__What is required__
Type out all the data below, word for word.

======== Recorded information

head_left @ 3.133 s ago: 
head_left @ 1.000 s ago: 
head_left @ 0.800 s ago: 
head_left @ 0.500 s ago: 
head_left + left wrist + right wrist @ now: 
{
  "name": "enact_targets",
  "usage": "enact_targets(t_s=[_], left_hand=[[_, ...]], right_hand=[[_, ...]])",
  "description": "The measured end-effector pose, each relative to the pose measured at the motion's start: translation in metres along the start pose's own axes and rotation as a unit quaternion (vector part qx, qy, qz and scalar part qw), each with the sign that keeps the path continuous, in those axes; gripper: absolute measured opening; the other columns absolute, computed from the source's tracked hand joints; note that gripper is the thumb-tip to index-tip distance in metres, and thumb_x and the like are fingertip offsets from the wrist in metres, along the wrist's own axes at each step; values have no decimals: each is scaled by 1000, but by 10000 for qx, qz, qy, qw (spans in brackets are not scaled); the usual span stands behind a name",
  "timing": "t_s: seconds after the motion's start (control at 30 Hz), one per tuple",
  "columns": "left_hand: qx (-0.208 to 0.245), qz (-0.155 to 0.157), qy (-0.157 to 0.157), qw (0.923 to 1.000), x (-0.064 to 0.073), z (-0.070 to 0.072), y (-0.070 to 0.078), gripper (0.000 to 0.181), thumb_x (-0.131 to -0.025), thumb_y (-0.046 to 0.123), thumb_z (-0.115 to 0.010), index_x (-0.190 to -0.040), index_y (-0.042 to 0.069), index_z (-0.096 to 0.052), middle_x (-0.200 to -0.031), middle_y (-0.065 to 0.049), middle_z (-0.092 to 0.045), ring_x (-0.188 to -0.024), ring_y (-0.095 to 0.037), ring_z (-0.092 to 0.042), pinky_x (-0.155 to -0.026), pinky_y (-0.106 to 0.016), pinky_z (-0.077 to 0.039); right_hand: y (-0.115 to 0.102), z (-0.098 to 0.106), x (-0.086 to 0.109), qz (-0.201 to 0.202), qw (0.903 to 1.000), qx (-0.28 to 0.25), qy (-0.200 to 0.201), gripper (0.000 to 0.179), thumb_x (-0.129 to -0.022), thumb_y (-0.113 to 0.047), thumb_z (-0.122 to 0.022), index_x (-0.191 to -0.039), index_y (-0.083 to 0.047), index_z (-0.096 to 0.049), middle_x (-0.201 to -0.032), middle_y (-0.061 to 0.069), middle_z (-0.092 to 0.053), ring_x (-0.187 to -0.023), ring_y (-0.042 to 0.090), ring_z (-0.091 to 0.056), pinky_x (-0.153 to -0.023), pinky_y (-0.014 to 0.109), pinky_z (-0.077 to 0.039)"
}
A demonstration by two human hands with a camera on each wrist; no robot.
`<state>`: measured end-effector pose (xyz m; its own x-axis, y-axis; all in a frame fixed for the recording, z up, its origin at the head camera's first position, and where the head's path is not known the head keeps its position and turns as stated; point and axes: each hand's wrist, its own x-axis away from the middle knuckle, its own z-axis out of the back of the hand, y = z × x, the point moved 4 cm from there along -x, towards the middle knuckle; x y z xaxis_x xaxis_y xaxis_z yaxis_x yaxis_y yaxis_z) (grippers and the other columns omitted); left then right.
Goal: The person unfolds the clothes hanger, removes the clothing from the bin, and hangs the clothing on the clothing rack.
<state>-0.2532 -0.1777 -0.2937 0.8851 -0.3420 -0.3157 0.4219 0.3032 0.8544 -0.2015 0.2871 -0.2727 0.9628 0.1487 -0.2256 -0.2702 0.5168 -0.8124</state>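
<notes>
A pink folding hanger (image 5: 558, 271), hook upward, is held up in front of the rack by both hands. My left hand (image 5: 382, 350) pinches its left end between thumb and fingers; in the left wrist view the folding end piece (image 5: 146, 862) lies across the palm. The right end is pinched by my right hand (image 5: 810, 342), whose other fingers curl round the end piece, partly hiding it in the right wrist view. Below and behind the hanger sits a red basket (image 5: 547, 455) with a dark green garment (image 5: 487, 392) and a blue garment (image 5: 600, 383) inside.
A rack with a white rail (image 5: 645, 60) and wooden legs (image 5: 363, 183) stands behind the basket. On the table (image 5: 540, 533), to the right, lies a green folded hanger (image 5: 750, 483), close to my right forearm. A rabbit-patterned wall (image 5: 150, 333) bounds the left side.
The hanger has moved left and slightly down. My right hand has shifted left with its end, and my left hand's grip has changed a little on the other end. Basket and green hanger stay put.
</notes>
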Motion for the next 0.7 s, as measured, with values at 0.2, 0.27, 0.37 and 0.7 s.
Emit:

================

__Result for this task__
head_left @ 3.133 s ago: 
head_left @ 1.000 s ago: 
head_left @ 0.800 s ago: 
head_left @ 0.500 s ago: 
head_left + left wrist + right wrist @ now: 
{
  "name": "enact_targets",
  "usage": "enact_targets(t_s=[_], left_hand=[[_, ...]], right_hand=[[_, ...]])",
  "description": "The measured end-effector pose, each relative to the pose measured at the motion's start: translation in metres along the start pose's own axes and rotation as a unit quaternion (vector part qx, qy, qz and scalar part qw), each with the sign that keeps the path continuous, in those axes; gripper: absolute measured opening; the other columns absolute, computed from the source's tracked hand joints; note that gripper is the thumb-tip to index-tip distance in metres, and thumb_x and the like are fingertip offsets from the wrist in metres, along the wrist's own axes at each step; values have no decimals: each is scaled by 1000, but by 10000 for qx, qz, qy, qw (spans in brackets are not scaled); the usual span stands behind a name",
  "timing": "t_s: seconds after the motion's start (control at 30 Hz), one per tuple",
  "columns": "left_hand: qx (-0.208 to 0.245), qz (-0.155 to 0.157), qy (-0.157 to 0.157), qw (0.923 to 1.000), x (-0.064 to 0.073), z (-0.070 to 0.072), y (-0.070 to 0.078), gripper (0.000 to 0.181), thumb_x (-0.131 to -0.025), thumb_y (-0.046 to 0.123), thumb_z (-0.115 to 0.010), index_x (-0.190 to -0.040), index_y (-0.042 to 0.069), index_z (-0.096 to 0.052), middle_x (-0.200 to -0.031), middle_y (-0.065 to 0.049), middle_z (-0.092 to 0.045), ring_x (-0.188 to -0.024), ring_y (-0.095 to 0.037), ring_z (-0.092 to 0.042), pinky_x (-0.155 to -0.026), pinky_y (-0.106 to 0.016), pinky_z (-0.077 to 0.039); right_hand: y (-0.115 to 0.102), z (-0.098 to 0.106), x (-0.086 to 0.109), qz (-0.201 to 0.202), qw (0.903 to 1.000), qx (-0.28 to 0.25), qy (-0.200 to 0.201), gripper (0.000 to 0.179), thumb_x (-0.129 to -0.022), thumb_y (-0.113 to 0.047), thumb_z (-0.122 to 0.022), index_x (-0.191 to -0.039), index_y (-0.083 to 0.047), index_z (-0.096 to 0.049), middle_x (-0.201 to -0.032), middle_y (-0.061 to 0.069), middle_z (-0.092 to 0.053), ring_x (-0.187 to -0.023), ring_y (-0.042 to 0.090), ring_z (-0.091 to 0.056), pinky_x (-0.153 to -0.023), pinky_y (-0.014 to 0.109), pinky_z (-0.077 to 0.039)"
}
A demonstration by two human hands with a camera on each wrist; no robot.
`<state>`: measured end-effector pose (xyz m; its own x-axis, y-axis; all in a frame fixed for the recording, z up, its origin at the head camera's first position, and where the head's path is not known the head keeps its position and turns as stated; point and axes: each hand's wrist, its own x-axis away from the middle knuckle, its own z-axis out of the back of the hand, y = z × x, the point moved 4 cm from there along -x, towards the middle knuckle; x y z xaxis_x xaxis_y xaxis_z yaxis_x yaxis_y yaxis_z) (grippers and the other columns omitted); left then right.
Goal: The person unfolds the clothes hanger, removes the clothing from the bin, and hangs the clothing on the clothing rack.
<state>-0.2532 -0.1777 -0.2937 0.8851 -0.3420 -0.3157 0.4219 0.3032 0.8544 -0.2015 0.2871 -0.2727 0.9628 0.1487 -0.2256 -0.2702 0.5168 -0.8124</state>
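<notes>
A pink folding hanger (image 5: 558, 271), hook upward, is held up in front of the rack by both hands. My left hand (image 5: 382, 350) pinches its left end between thumb and fingers; in the left wrist view the folding end piece (image 5: 146, 862) lies across the palm. The right end is pinched by my right hand (image 5: 810, 342), whose other fingers curl round the end piece, partly hiding it in the right wrist view. Below and behind the hanger sits a red basket (image 5: 547, 455) with a dark green garment (image 5: 487, 392) and a blue garment (image 5: 600, 383) inside.
A rack with a white rail (image 5: 645, 60) and wooden legs (image 5: 363, 183) stands behind the basket. On the table (image 5: 540, 533), to the right, lies a green folded hanger (image 5: 750, 483), close to my right forearm. A rabbit-patterned wall (image 5: 150, 333) bounds the left side.
The hanger has moved left and slightly down. My right hand has shifted left with its end, and my left hand's grip has changed a little on the other end. Basket and green hanger stay put.
</notes>
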Motion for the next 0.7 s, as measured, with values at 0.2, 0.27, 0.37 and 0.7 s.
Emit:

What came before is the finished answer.